WHAT IS BEING ASKED: Scan the data below for lines containing the string "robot" and give only how many there are.

THE DATA:

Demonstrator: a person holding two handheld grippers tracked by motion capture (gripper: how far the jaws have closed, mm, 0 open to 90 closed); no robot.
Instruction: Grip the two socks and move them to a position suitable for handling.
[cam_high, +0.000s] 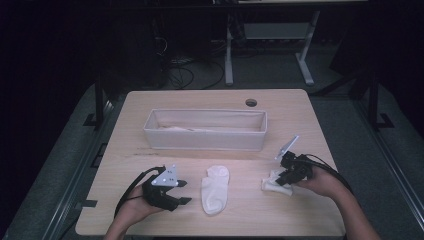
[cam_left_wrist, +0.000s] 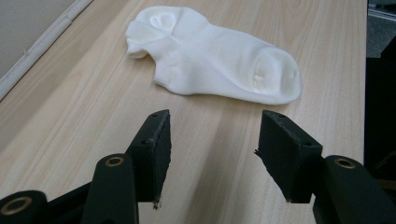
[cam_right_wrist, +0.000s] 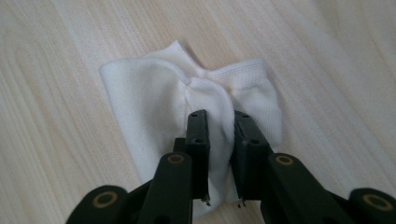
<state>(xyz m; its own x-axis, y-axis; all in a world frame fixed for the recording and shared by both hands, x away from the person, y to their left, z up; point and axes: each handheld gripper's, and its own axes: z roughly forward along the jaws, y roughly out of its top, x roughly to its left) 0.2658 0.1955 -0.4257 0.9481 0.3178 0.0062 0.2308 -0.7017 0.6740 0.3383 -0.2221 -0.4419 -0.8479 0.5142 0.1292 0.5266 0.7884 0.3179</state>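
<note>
Left gripper (cam_high: 184, 192): nearest the high view's camera, at the table's near left; jaws apart with bare wood between them; nothing held
Flat sock (cam_left_wrist: 210, 56): lies stretched out on the table just ahead of the left gripper's jaws, apart from them; in the high view it sits at the near middle (cam_high: 215, 189), between the two grippers
Right gripper (cam_right_wrist: 219, 126): at the near right; jaws drawn close and clamped on a fold of the bunched sock; held by a hand (cam_high: 322, 182)
Bunched sock (cam_right_wrist: 154, 107): white, gathered into a pinch at the jaws, the rest resting on the table; well apart from the flat sock
Bin (cam_high: 205, 141): long, pale, open-topped, across the table's middle beyond both socks; something pale lies low inside, near its left end, too dim to tell what
Table (cam_high: 150, 160): light wood; round hole (cam_high: 251, 103) at the far edge
</note>
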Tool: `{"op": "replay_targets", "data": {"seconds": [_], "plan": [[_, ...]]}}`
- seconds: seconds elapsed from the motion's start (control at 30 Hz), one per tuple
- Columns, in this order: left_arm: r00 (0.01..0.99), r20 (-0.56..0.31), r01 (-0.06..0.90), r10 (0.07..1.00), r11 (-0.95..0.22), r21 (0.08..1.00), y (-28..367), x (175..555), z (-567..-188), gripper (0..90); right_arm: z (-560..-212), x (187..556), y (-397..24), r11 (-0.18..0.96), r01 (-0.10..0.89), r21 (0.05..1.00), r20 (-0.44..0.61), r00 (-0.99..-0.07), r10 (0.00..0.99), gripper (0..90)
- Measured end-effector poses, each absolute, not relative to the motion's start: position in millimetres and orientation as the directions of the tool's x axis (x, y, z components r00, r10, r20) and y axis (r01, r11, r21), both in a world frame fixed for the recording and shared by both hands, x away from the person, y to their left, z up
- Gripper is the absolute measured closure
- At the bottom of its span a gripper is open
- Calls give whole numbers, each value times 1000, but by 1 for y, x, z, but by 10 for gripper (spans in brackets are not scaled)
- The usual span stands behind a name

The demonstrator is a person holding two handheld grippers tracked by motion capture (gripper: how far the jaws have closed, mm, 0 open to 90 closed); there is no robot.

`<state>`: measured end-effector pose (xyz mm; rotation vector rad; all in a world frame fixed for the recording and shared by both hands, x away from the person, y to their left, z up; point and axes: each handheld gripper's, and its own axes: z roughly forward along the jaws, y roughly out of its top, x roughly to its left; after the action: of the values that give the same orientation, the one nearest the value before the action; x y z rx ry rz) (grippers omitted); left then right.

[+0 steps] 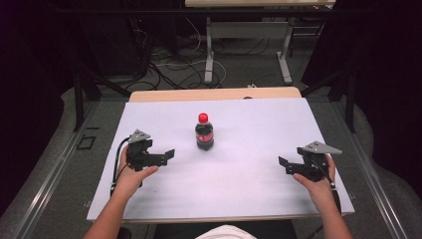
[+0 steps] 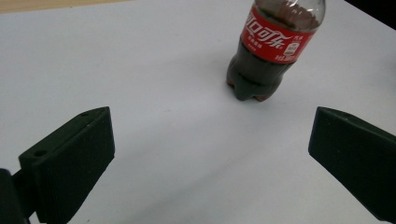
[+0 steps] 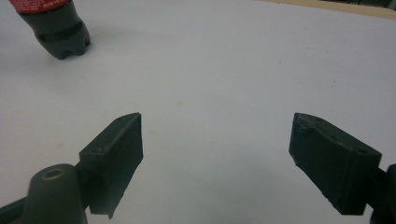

EXERCISE ANSWER: 2